Comment les élus, à l’échelle locale, peuvent-ils se saisir de la crise sociale ?

Les maires n’ont pas découvert la crise sociale avec les Gilets jaunes ! Un maire fait en moyenne trois mandats – c’est le seul qui jouit de cette confiance des habitants –, alors nous n’avons pas à nous saisir de cette crise locale, nous la vivons qu quotidien. Dans nos permanences, on nous parle de demandes de logement, de places en crèche, de difficultés sociales, de difficultés de vie, de handicap…

De fait, la crise des Gilets jaunes a renforcé le pouvoir local et leur message est celui de la  défiance envers le pouvoir central. Lorsque nous avons lancé les cahiers de doléances à l’Amif, c’est exactement ce qui en est ressorti. J’aime rappeler qu’en France, même avec le mille-feuille institutionnel, il n’y a, pour les habitants, que deux élus qui existent : le président de la République et le maire en mode « maire à tout faire ».

Une nouvelle génération d’élus va sortir des urnes en mars 2020… Un scénario pour l'Ile-de-France ?

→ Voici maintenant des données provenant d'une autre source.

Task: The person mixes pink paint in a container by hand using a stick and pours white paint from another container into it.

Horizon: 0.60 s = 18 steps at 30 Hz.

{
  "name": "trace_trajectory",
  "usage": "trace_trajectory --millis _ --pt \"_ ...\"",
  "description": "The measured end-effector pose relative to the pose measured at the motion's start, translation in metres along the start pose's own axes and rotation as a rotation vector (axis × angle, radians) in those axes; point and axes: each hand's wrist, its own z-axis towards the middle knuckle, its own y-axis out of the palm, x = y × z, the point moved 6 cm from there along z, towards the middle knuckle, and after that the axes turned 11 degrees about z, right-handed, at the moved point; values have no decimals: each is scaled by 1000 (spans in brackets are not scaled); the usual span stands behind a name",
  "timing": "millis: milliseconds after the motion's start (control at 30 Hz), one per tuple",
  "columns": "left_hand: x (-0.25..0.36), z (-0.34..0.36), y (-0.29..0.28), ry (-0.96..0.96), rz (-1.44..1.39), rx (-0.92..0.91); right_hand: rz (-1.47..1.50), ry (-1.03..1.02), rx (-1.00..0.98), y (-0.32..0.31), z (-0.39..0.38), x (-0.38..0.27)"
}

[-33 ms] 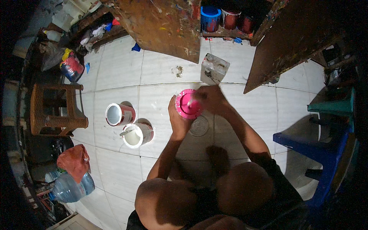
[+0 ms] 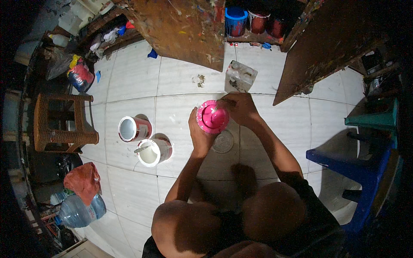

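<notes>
My left hand (image 2: pixel 201 131) grips the side of a pink round container or lid (image 2: pixel 211 117) spattered with white. My right hand (image 2: pixel 238 105) has its fingers closed at the upper right of that pink piece; what they hold is unclear. A translucent disc (image 2: pixel 223 142) lies on the floor just below. Beyond my right hand stands a smudged square container (image 2: pixel 241 75). To the left are an open can with pale grey inside (image 2: pixel 135 128) and another with creamy white content (image 2: pixel 151 157), a stick across its rim.
Wooden doors (image 2: pixel 180 30) (image 2: pixel 318 49) stand open before stained paint cans (image 2: pixel 235 22). A woven brown stool (image 2: pixel 64 139) is on the left, above a blue water bottle (image 2: pixel 81 213) and red cloth (image 2: pixel 81 180). Blue (image 2: pixel 361 167) and green (image 2: pixel 372 116) plastic seats stand right.
My right hand has shifted slightly from over the middle of the pink piece toward its upper right edge, and looks less blurred. The rest looks the same.
</notes>
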Motion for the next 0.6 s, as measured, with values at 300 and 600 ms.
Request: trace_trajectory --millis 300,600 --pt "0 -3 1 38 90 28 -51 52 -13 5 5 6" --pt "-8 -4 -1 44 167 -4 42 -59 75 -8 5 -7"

On va d’abord laisser les habitants choisir eux-mêmes. Ce que je peux dire, c’est qu’en 2014 nous avons constaté une bascule à droite beaucoup plus puissante que ce que l’on avait imaginé. Les Gilets jaunes ont changé la donne. De nombreux maires élus en 2014, un peu par hasard ou grâce à une conjoncture favorable, vont tout comme ceux qui sont bien installés, être très favorisés par un contexte qui a renforcé le pouvoir local. En dehors des maires qui abandonnent parce qu’ils n’en peuvent plus en raison de la défiance de la population, de l’accumulation de responsabilités, de la surexposition sur les réseaux sociaux qui amplifient et déforment, du risque pénal, je pense que les sortants seront d’emblée favoris qu’ils soient de gauche ou de droite.